EXERCISE DIRECTIONS —
Take the lines from the beginning of the data below through the line holding "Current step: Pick" and return exactly those.

Stored dataset items:
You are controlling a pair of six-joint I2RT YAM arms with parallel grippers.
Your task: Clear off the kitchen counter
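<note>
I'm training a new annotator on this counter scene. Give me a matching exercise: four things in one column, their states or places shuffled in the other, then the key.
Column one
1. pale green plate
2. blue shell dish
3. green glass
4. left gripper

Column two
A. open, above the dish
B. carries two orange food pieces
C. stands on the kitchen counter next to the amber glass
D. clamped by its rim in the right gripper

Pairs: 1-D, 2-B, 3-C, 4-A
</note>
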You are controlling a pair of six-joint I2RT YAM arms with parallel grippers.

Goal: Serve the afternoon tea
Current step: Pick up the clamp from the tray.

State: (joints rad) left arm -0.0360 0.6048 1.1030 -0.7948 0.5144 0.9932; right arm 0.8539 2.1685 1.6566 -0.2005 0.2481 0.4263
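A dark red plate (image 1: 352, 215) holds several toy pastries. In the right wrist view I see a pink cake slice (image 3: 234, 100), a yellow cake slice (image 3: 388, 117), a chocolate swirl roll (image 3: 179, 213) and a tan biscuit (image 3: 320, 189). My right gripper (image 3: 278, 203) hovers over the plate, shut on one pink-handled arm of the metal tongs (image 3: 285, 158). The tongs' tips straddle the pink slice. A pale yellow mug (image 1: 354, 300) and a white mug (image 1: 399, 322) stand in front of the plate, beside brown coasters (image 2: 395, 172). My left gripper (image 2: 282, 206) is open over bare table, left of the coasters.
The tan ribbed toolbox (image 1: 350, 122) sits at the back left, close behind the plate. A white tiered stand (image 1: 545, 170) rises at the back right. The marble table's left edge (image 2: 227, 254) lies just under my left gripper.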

RESULT OF THE EXERCISE —
You are controlling a pair of six-joint I2RT YAM arms with parallel grippers.
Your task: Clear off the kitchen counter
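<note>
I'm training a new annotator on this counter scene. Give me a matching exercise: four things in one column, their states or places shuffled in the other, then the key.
Column one
1. pale green plate
2. blue shell dish
3. green glass
4. left gripper

Column two
A. open, above the dish
B. carries two orange food pieces
C. stands on the kitchen counter next to the amber glass
D. clamped by its rim in the right gripper

Pairs: 1-D, 2-B, 3-C, 4-A
</note>
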You are controlling a pair of six-joint I2RT YAM arms with parallel grippers.

Goal: Serve the afternoon tea
Current step: Pick up the clamp from the tray.

There is nothing else to this exercise.